Cierto es que no anuncio nada nuevo al afirmar que está loco el mundo. Su desquiciamiento es cosa cotidiana, tan evidente que no suscita comentario alguno en los diarios. Pero es que llega un momento en que ya no se puede más. No es que me fastidie que el mundo esté loco, sino las consecuencias de esa locura, la necesidad continua de discutir cosas evidentes, el castigo a los justos, el aplauso a la descortesía, el ninguneo de quienes no alzan su voz.
Y si fuera esa su única locura...
Pero no, también lo es esta especie de esplín del consumista. Por todas partes vamos buscando el absoluto, como decía el otro, y sólo encontramos cosas. Y como encontramos cosas, las compramos creyendo que con ello aumentará nuestra felicidad, y juzgamos al prójimo por la cantidad de cosas acumuladas, y por su novedad, y por su colorido, y olvidamos que solo son cosas, cosas cuya compra nos provocará frustración cuando las veamos, al fin, reducidas a ese estado de objeto.

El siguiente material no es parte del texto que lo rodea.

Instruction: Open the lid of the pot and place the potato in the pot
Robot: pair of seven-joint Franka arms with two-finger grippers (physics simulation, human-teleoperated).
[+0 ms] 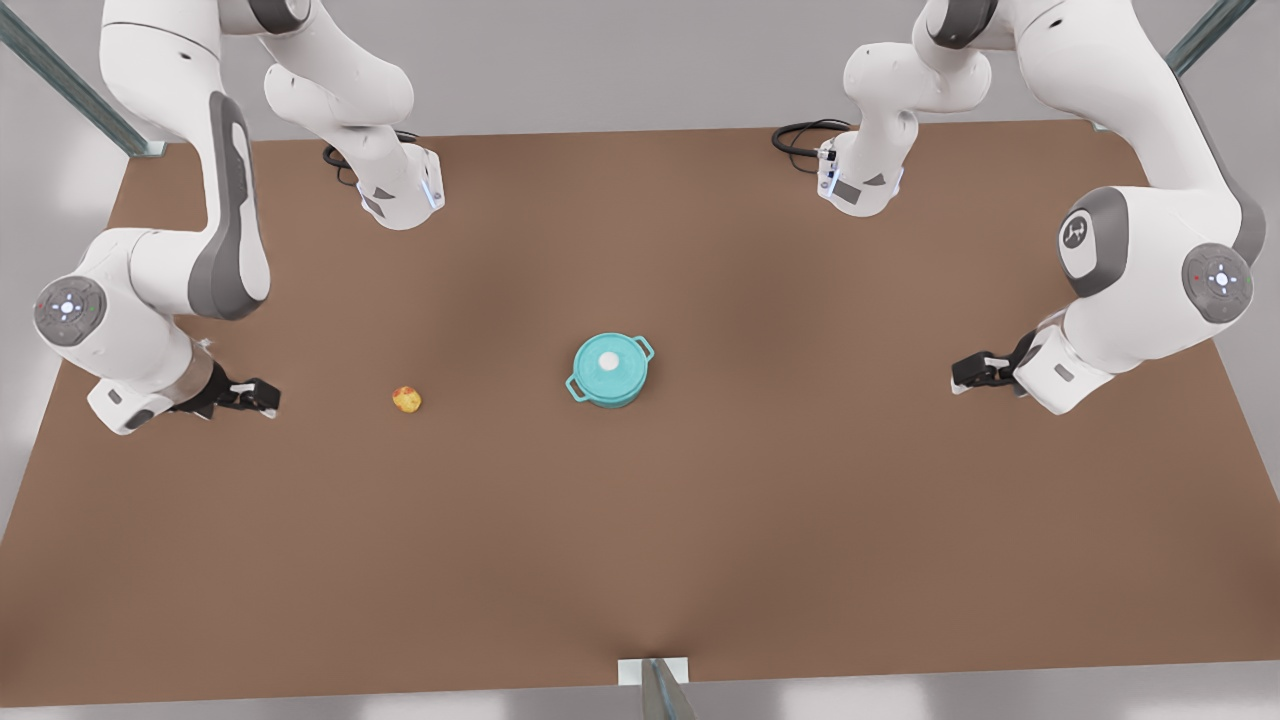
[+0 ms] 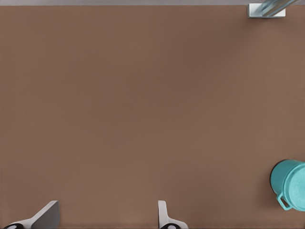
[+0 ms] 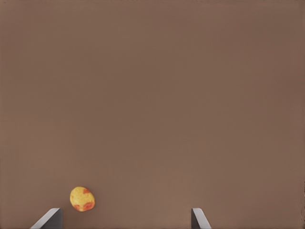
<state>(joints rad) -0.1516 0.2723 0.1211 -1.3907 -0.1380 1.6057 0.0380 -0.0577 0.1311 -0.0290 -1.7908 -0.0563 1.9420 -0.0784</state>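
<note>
Right gripper (image 3: 125, 213) spread wide, empty; yellow, red-patched potato (image 3: 82, 199) near one finger. Left gripper (image 2: 107, 207) also released; its view catches the teal pot (image 2: 290, 183). Front view shows the lid (image 1: 609, 362) on.

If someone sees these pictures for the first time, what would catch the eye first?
Probably the pot, bright teal in the middle of the brown table, with the pot lid on it. Next, the potato towards the front view's left, near the open right gripper. The open left gripper waits at the front view's right.
</note>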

No quiero minimizar la crisis, que a muchos devora ferozmente, pero vivimos demasiado bien y tenemos demasiado, y olvidamos valorar, por ello, la normalidad..La normalidad que no es tan común, o por lo menos no lo era antes, esa normalidad que no solo consiste en que quien llame a tu puerta a las cinco sea el lechero, sino también en la posesión de rostros y cuerpos que no estén marcados por la enfermedad, en la asunción de que el prójimo podrá mantener una conversación educada y medianamente informada, la seguridad de que, aunque la ley raramente lo castigaría, el vecino no usará la llave que le hemos dejado para, en nuestra ausencia, darse un paseo por la casa y beberse las cervezas de nuestro frigorífico.

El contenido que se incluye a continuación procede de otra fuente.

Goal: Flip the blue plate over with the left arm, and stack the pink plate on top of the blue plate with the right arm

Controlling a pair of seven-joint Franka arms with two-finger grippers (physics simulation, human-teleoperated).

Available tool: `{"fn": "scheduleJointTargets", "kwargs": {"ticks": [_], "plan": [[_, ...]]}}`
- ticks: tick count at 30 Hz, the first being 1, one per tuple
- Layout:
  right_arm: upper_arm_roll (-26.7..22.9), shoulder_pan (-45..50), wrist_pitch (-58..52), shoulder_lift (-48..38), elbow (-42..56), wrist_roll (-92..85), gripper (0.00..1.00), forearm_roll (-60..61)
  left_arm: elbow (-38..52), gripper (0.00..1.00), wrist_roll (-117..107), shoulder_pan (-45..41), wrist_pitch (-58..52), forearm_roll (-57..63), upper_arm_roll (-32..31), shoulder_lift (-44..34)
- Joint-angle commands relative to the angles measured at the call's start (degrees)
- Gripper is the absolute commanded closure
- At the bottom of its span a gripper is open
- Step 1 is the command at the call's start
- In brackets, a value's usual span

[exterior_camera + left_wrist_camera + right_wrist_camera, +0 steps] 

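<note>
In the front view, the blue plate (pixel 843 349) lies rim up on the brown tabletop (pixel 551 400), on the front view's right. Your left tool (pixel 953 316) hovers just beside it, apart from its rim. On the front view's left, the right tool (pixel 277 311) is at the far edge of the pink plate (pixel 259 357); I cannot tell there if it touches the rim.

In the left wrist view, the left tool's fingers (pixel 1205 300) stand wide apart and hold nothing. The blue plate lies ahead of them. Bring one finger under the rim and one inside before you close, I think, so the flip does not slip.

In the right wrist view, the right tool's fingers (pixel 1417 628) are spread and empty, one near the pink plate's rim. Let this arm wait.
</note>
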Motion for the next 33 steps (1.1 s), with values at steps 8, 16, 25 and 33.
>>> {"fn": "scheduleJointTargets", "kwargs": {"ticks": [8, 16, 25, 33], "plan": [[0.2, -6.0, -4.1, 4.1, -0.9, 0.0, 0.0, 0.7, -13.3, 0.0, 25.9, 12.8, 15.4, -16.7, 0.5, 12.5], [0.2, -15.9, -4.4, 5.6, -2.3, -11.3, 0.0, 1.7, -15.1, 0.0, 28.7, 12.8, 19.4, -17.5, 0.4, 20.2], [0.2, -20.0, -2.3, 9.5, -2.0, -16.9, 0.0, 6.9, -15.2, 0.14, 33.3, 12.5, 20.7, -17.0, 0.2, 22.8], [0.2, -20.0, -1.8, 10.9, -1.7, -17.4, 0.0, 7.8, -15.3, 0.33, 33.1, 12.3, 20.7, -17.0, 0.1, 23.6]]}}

Y es que creemos que lo normal es estar sano y ver sanos a nuestros vecinos, tener cosas y que a los demás no les falten, ser educado y que los otros lo sean con nosotros... Olvidamos que esto es la excepción. Y por eso creemos que el mundo está loco cuando, de repente, le da por funcionar con las mismas reglas que han regido siempre su naturaleza.